From the data below, copy each line that includes the word "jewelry".

***** RECORDS SHOWN *****

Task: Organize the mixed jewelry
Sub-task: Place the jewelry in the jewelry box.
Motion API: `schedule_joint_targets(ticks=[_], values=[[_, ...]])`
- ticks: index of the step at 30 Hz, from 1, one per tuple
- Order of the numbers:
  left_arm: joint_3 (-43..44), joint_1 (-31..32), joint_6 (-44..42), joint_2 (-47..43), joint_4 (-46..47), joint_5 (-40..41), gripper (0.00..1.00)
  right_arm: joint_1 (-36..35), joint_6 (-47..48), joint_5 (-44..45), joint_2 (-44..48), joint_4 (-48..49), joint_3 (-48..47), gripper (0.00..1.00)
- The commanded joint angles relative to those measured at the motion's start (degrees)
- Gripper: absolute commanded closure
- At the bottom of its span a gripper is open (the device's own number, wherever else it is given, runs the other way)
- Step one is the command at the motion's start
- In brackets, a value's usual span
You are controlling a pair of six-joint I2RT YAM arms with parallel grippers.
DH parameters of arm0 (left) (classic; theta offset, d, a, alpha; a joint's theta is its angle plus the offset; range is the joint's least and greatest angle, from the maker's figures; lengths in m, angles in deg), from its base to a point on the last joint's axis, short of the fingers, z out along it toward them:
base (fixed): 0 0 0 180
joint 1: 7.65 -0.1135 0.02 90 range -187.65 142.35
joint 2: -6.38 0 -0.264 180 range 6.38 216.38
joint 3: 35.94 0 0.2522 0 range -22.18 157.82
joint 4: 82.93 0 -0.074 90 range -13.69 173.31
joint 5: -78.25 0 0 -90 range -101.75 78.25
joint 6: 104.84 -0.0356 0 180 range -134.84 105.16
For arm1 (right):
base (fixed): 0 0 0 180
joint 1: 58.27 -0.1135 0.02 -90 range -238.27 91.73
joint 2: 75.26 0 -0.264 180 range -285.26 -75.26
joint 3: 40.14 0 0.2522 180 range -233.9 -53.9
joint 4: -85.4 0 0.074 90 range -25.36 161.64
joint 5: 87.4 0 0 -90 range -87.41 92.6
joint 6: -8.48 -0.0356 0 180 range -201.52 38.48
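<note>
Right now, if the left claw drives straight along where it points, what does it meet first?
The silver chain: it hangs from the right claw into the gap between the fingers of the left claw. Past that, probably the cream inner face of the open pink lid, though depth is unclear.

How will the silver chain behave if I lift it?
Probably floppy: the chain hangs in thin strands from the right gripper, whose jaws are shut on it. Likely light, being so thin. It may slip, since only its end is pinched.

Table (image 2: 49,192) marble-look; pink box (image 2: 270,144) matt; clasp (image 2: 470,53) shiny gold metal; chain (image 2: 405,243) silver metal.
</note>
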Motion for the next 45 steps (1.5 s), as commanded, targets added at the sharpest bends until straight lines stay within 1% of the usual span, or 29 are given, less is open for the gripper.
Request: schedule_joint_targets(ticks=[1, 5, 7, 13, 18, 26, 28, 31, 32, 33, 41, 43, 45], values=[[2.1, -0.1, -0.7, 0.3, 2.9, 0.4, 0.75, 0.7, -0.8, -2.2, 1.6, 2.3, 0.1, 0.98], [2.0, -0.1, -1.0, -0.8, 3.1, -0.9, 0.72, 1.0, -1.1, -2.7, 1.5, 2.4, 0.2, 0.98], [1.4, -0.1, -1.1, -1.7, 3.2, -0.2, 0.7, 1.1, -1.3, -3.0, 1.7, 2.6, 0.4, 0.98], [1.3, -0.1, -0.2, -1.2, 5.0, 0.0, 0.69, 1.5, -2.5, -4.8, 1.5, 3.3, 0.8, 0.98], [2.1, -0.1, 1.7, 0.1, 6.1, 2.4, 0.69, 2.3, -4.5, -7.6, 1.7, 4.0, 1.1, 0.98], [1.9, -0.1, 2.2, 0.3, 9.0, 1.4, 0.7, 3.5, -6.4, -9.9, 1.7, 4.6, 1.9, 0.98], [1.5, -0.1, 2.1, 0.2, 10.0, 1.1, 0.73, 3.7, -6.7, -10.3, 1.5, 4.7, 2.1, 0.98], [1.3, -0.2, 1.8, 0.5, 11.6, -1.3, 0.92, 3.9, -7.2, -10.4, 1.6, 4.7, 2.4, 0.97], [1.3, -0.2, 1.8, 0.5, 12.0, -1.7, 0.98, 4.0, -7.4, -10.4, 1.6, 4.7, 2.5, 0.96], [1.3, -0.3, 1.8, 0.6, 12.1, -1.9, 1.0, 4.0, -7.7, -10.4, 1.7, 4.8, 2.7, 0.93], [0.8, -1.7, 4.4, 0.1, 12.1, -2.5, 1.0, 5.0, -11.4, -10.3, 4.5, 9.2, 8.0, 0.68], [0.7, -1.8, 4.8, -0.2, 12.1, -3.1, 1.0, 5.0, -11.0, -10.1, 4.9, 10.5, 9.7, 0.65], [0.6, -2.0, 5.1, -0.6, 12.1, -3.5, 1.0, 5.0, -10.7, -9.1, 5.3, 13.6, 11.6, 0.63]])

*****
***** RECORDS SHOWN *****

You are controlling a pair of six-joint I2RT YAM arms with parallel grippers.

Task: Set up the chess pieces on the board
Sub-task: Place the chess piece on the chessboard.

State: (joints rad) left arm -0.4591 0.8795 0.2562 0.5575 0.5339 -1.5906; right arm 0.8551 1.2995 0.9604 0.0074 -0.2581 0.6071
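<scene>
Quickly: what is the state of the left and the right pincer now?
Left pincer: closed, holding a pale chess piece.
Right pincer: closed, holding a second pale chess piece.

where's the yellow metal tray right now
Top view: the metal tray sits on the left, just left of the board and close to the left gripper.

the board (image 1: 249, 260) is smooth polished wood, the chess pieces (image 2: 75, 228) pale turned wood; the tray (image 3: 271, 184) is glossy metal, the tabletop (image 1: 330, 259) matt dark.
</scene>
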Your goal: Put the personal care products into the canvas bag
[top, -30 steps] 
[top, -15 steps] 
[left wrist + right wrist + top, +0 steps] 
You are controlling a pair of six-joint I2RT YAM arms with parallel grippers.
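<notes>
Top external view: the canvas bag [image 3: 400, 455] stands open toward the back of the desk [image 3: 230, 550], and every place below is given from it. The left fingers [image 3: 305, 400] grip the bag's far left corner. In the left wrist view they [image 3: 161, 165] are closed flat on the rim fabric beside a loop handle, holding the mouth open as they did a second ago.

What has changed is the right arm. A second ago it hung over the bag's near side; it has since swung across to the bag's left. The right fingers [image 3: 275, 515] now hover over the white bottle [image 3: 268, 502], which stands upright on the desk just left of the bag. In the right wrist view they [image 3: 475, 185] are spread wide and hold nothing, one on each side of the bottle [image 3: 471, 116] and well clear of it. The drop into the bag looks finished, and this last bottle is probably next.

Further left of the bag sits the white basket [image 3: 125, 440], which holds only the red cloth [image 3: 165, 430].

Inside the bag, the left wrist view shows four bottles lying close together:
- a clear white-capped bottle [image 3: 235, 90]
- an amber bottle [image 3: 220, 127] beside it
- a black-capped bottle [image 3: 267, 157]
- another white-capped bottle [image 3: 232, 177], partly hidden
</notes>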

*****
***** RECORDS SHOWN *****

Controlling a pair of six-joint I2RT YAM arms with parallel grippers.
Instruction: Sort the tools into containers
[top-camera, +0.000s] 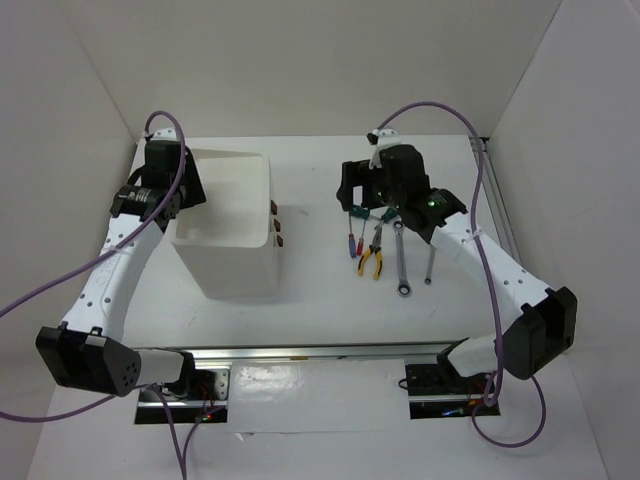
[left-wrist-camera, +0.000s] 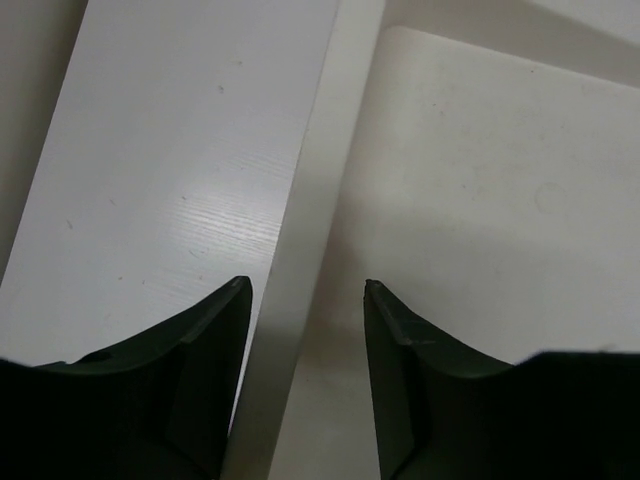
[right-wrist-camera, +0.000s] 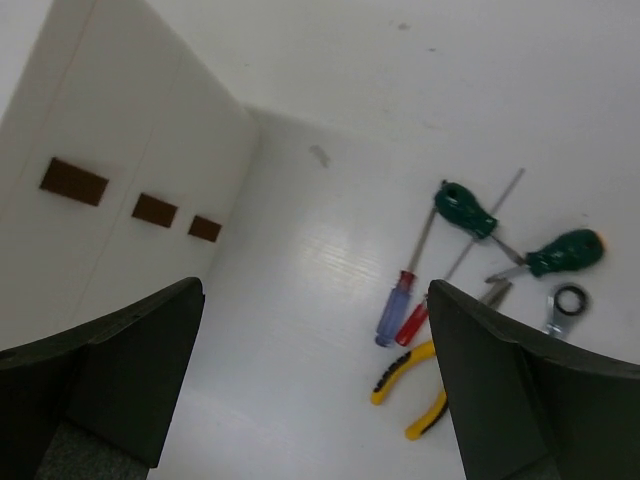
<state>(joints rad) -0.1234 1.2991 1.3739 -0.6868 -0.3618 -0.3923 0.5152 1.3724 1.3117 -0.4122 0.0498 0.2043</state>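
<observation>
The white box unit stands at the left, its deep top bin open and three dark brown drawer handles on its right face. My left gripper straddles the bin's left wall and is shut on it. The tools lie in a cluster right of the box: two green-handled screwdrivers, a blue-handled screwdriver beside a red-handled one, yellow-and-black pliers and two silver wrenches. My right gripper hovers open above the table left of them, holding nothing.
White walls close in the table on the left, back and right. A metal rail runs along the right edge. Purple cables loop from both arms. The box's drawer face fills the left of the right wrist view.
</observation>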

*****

### [RESPONSE TO THE TASK]
Task: Organize the mixed jewelry
Sub-task: Place the jewelry in the jewelry box.

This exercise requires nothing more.